**Given information**

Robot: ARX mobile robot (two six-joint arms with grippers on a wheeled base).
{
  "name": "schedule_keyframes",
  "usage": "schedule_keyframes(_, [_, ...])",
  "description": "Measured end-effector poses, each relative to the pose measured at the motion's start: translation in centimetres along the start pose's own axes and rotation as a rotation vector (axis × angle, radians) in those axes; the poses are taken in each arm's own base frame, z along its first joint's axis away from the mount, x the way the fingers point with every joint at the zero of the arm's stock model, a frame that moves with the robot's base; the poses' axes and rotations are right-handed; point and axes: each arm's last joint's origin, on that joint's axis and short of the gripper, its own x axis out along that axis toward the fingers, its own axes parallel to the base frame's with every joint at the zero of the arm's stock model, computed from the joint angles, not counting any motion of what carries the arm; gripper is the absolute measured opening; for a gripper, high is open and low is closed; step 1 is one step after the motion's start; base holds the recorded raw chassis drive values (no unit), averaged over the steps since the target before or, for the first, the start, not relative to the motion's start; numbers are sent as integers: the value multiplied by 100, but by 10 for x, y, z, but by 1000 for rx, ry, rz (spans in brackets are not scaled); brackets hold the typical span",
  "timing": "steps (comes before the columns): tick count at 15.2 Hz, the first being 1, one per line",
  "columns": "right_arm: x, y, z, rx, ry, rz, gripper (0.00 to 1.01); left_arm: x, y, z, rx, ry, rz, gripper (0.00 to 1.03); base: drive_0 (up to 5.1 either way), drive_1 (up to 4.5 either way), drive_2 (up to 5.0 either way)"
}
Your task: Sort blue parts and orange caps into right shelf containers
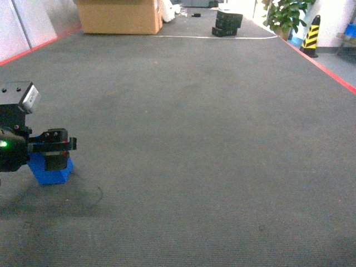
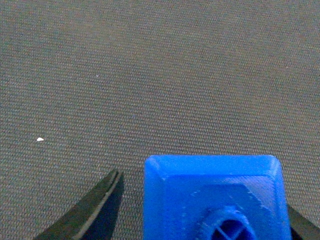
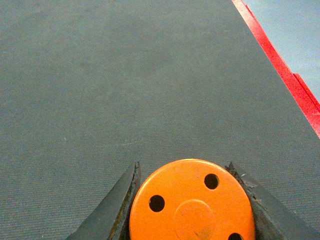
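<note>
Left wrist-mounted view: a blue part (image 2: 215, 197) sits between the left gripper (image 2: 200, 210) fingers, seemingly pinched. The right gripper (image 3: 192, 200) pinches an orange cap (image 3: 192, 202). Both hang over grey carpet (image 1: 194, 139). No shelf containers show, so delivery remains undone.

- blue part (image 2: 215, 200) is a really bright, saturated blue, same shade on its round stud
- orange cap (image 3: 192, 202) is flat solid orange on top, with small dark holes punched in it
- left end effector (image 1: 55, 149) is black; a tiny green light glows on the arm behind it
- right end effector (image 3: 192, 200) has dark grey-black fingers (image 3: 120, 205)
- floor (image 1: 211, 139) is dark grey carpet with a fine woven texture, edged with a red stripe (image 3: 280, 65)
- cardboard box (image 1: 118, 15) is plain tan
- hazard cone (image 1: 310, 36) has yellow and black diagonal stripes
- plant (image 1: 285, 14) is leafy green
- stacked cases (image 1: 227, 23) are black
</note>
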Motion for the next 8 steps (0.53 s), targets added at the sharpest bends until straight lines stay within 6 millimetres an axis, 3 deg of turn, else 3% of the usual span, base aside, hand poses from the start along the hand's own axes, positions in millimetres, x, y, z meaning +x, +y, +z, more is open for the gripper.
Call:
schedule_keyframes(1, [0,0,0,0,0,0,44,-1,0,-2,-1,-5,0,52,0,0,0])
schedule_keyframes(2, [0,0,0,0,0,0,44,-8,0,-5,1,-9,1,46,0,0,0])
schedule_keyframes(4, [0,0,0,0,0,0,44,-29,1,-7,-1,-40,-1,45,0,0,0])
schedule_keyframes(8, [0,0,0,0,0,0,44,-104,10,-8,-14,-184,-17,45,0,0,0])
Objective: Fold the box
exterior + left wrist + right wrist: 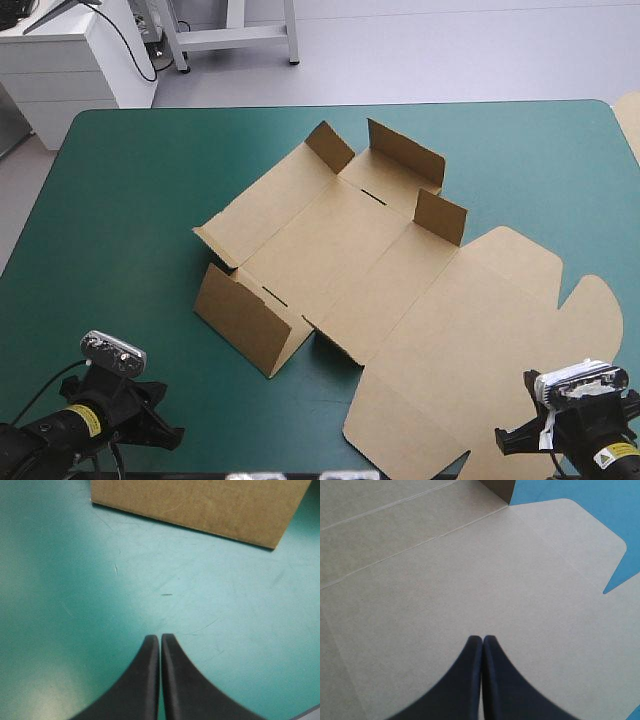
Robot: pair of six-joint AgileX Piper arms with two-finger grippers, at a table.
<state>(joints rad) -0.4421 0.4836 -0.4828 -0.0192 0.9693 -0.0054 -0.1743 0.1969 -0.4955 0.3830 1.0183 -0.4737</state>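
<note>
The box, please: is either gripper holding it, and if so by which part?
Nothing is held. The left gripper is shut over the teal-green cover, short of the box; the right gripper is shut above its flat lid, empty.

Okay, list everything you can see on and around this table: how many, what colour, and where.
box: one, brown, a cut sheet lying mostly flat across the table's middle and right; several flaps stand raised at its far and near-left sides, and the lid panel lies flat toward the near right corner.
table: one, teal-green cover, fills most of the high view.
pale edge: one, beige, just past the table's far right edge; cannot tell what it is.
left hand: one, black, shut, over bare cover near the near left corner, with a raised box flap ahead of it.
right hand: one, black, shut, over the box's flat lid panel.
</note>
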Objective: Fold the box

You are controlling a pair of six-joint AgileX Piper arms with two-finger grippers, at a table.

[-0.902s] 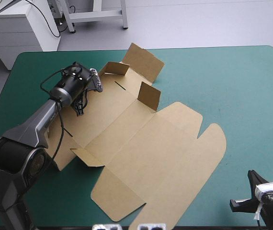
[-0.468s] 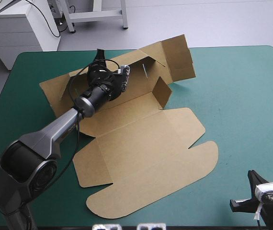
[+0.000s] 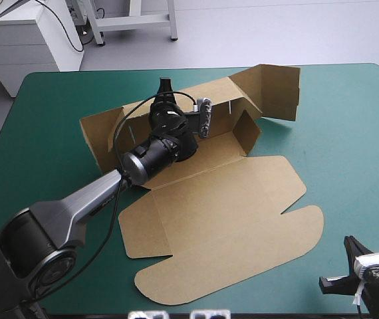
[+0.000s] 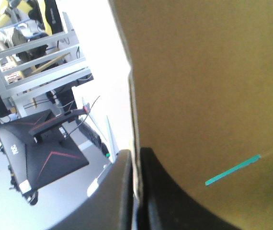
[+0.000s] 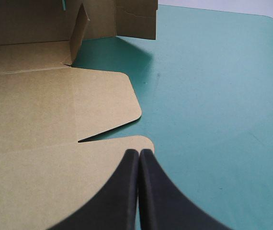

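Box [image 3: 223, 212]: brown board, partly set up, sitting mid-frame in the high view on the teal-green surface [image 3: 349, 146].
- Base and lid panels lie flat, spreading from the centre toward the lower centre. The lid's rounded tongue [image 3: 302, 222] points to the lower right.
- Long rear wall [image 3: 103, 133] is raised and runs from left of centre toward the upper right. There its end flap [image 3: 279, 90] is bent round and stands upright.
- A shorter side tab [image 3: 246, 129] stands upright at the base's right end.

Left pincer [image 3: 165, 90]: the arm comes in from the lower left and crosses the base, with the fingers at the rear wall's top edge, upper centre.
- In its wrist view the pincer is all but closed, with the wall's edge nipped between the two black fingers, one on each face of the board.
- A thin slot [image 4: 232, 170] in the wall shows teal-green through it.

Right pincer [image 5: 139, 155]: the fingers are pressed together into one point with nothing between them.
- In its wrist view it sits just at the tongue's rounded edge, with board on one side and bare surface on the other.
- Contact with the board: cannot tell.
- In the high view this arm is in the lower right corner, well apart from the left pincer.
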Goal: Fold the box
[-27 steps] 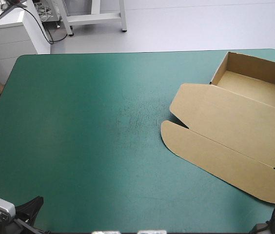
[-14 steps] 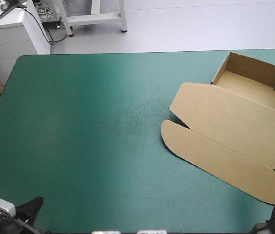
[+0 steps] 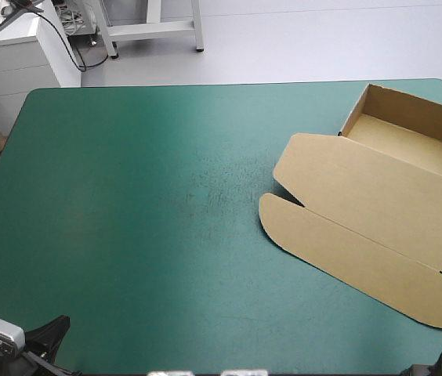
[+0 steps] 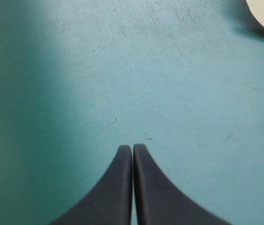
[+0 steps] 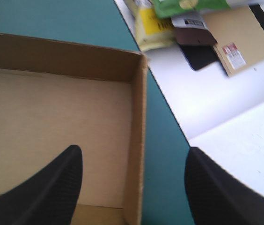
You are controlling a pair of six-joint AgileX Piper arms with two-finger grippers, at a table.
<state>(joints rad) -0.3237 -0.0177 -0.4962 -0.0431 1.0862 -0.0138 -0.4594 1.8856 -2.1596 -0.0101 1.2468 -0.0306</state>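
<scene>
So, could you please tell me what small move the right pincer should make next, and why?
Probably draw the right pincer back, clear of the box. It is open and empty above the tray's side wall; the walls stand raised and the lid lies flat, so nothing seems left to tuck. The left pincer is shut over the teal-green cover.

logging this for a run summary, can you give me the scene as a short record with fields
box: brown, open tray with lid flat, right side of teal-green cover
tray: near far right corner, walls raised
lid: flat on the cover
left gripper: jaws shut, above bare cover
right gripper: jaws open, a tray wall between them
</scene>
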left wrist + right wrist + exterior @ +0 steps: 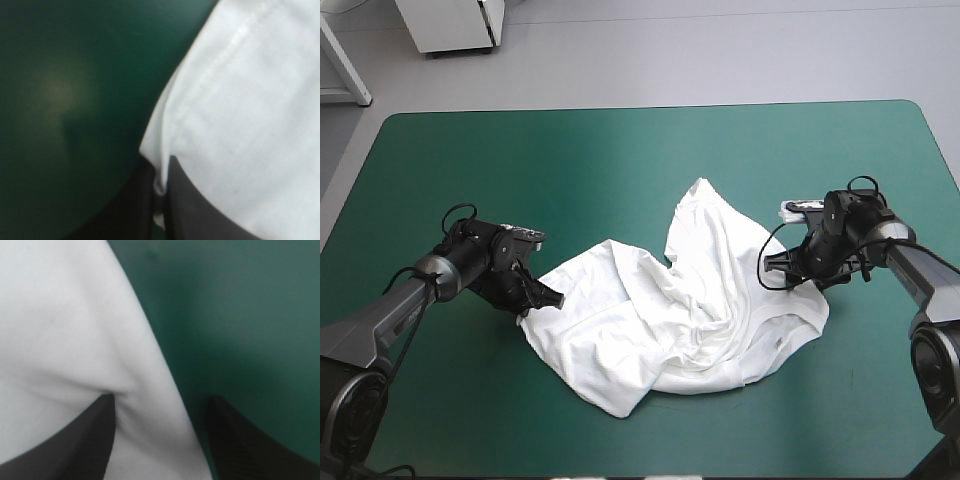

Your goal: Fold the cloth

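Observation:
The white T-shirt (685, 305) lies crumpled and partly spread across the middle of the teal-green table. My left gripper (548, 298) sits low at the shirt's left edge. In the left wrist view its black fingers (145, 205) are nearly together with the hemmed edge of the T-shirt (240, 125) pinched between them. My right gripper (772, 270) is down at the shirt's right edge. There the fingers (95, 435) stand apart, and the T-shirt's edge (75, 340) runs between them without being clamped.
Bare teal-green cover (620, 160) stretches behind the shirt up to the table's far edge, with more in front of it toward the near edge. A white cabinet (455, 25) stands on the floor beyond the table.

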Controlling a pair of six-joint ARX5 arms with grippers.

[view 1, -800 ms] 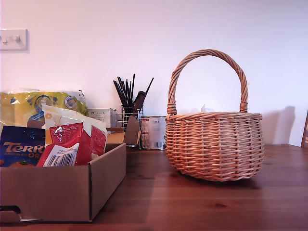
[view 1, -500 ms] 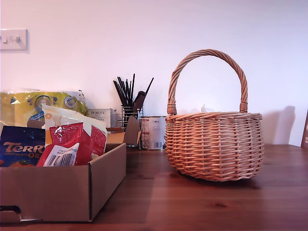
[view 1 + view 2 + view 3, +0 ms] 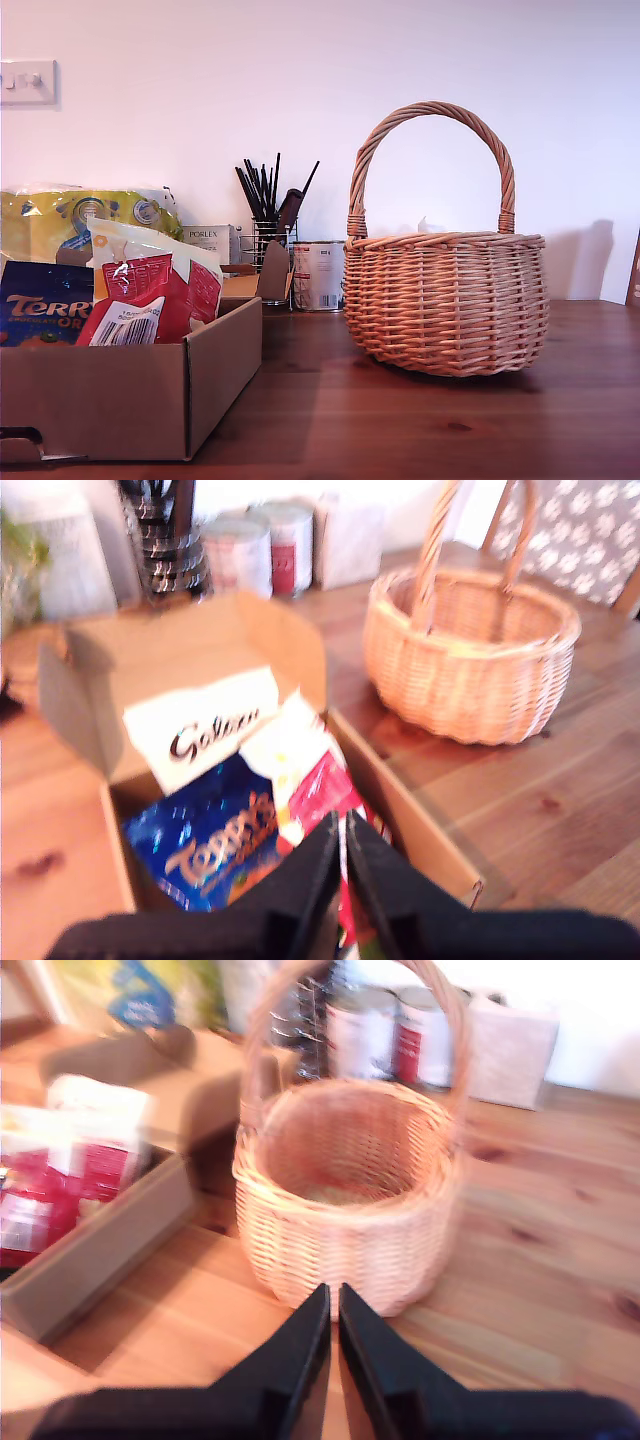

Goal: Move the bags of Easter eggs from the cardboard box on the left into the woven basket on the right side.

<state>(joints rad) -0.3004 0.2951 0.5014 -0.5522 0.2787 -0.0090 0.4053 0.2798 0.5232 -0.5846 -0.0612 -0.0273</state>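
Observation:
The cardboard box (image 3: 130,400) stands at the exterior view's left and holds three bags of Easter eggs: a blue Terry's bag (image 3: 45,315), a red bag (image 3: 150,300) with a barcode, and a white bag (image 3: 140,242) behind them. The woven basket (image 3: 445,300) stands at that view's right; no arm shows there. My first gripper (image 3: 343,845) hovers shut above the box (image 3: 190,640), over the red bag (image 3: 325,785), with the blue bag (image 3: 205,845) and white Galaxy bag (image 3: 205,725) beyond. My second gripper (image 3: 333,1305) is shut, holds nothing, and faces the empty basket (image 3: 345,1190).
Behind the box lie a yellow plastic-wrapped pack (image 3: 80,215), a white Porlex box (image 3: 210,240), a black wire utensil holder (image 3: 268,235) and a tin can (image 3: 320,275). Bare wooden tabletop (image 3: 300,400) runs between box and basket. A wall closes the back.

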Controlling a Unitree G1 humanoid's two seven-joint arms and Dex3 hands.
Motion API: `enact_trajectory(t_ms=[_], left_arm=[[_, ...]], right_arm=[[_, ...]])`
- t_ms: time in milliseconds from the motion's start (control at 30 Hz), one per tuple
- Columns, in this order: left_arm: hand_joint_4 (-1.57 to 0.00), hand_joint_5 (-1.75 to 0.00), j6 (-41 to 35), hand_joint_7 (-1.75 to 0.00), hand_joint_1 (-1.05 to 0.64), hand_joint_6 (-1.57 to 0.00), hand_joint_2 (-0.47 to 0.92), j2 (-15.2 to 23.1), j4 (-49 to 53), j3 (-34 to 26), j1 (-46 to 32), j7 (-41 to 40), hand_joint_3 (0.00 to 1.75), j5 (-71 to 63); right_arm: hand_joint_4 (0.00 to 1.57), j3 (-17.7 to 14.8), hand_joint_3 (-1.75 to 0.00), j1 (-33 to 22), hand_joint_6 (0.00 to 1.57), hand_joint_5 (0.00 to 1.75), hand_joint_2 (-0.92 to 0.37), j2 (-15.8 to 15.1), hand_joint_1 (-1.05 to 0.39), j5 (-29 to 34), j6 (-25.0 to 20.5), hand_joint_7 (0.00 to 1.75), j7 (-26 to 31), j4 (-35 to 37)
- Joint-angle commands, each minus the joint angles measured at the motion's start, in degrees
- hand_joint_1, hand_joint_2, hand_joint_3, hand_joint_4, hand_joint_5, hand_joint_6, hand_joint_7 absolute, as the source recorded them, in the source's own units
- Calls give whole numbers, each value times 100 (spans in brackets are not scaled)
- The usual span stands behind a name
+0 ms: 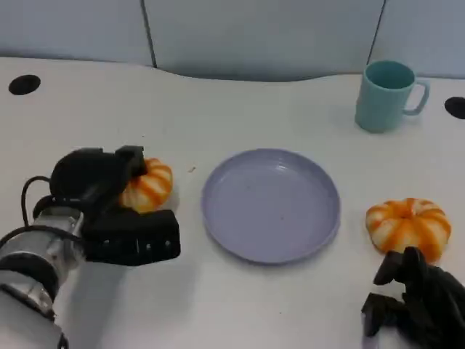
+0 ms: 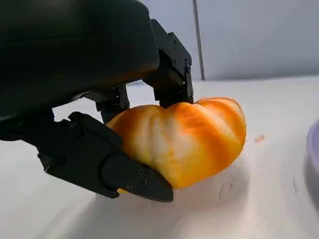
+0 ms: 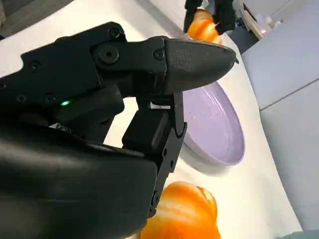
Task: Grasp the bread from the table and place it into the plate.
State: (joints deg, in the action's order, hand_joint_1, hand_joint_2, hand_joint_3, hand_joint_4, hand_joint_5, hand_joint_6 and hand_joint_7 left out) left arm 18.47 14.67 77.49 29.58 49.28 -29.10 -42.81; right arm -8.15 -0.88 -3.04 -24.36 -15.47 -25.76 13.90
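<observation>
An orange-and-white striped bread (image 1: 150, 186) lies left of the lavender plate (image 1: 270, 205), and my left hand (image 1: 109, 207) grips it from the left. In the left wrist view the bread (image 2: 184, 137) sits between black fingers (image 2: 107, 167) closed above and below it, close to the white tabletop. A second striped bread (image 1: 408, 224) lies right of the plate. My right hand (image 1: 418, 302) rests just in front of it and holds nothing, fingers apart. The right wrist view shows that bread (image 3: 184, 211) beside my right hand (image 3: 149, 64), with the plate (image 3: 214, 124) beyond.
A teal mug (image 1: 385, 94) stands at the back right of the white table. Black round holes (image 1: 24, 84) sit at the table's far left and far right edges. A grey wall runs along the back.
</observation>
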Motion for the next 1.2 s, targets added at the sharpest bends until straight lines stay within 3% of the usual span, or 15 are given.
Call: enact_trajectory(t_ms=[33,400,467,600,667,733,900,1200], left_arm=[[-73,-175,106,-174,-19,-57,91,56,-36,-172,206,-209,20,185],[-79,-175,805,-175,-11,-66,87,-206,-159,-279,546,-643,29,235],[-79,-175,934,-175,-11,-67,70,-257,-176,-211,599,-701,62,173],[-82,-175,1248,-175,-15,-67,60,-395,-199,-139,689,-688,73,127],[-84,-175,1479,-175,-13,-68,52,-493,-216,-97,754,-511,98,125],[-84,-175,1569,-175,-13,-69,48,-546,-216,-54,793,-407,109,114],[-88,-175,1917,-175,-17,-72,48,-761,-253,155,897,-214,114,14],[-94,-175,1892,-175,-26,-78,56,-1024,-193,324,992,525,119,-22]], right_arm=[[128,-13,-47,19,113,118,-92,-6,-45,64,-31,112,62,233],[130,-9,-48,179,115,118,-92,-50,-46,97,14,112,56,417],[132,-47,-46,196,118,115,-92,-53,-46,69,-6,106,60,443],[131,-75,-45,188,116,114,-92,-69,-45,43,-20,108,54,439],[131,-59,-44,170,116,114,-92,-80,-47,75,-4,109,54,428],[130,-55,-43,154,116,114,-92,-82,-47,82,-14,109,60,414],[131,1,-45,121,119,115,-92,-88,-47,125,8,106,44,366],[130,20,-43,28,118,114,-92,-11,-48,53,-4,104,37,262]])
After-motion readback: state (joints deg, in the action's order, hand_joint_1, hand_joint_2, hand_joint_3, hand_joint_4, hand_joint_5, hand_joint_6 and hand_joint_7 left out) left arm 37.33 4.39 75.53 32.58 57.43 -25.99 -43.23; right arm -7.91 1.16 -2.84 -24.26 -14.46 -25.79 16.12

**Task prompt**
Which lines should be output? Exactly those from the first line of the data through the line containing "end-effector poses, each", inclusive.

**Answer to this problem**
Robot: ARX mobile robot (two six-joint arms with grippers on a wheeled base).
{
  "name": "schedule_keyframes",
  "usage": "schedule_keyframes(_, [_, ...])",
  "description": "Measured end-effector poses, each relative to the pose measured at the motion's start: translation in centimetres along the start pose's own axes and rotation as a rotation vector (axis × angle, radians) in those axes; the poses are taken in each arm's own base frame, z along its first joint's axis away from the mount, x the way the fingers point with every joint at the zero of the arm's stock model, a frame that moves with the robot's base; the poses' axes and rotations are right-handed; point and axes: each arm's last joint's origin, on that joint's axis and short of the gripper, its own x axis out along that axis toward the fingers, its own axes parallel to the base frame's with every joint at the zero of the arm's stock model, computed from the joint angles, not counting any motion of what carries the arm; gripper is the absolute measured opening; for a gripper, high is open and low is closed; step 1 is one step after the motion's start; base holds the recorded raw chassis drive values (no unit), averaged over the steps since the target before or, for the first, the start, not relative to the motion's start; numbers are sent as integers: the value multiplied by 100, but by 10 for x, y, z, but by 1000 for rx, ry, rz (spans in brackets are not scaled); brackets hold the typical span",

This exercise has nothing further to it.